## [REQUIRED WORK]
Below is a listing with pictures in it; transcribe exactly the lines from the one that has "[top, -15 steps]" through the one that has "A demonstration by", and omit those pictures.

## [DATA PROVIDED]
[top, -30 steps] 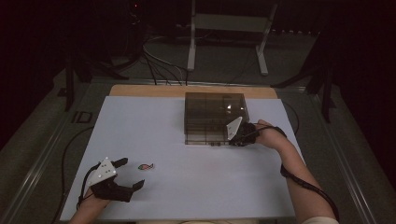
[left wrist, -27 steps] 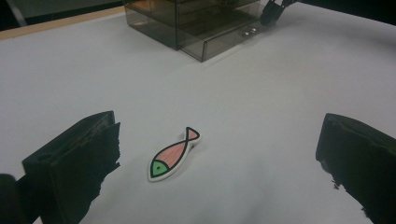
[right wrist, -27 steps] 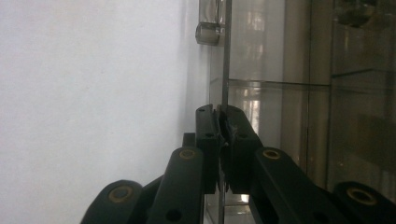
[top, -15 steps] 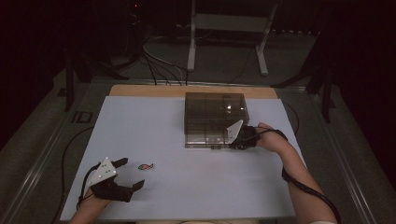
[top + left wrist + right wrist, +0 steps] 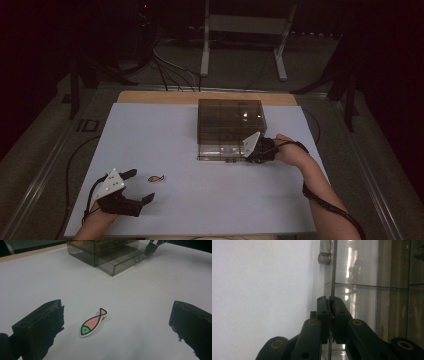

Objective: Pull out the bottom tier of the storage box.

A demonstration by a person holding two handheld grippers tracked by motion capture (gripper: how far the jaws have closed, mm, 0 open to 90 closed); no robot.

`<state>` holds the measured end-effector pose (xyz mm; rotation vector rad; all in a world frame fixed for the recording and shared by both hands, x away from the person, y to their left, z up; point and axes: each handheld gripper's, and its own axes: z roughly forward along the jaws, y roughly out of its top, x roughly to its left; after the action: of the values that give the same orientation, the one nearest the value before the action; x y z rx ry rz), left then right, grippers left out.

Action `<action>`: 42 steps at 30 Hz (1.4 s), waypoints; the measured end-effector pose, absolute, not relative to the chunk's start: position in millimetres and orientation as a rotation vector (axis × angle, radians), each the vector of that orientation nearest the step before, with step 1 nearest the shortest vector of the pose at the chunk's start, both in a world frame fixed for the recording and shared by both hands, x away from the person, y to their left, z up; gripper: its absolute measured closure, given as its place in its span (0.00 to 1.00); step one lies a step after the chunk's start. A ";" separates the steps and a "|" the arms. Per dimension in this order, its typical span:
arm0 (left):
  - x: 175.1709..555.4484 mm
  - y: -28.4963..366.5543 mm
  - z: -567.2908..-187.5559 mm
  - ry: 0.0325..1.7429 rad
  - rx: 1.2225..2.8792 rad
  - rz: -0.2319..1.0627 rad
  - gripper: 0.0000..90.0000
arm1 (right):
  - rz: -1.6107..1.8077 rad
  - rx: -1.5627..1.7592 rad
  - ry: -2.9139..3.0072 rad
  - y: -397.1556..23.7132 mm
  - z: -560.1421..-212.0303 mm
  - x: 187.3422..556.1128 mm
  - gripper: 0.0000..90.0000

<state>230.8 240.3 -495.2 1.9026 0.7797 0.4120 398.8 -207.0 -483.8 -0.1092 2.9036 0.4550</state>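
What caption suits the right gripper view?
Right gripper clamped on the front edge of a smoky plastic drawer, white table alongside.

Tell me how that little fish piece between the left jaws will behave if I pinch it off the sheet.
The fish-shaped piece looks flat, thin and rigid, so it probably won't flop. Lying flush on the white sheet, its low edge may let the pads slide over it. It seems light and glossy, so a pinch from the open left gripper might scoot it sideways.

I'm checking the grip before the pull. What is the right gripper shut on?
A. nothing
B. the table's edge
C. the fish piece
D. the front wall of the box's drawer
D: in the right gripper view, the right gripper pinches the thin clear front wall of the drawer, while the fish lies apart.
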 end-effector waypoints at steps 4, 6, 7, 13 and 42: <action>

## [SOLUTION FOR THIS TASK]
[top, -15 steps] 
[top + left wrist + right wrist, +0 steps] 

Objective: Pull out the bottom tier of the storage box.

A demonstration by a person holding two handheld grippers tracked by motion capture (gripper: how far the jaws have closed, mm, 0 open to 90 closed); no robot.

Nothing else is needed to finish the exercise.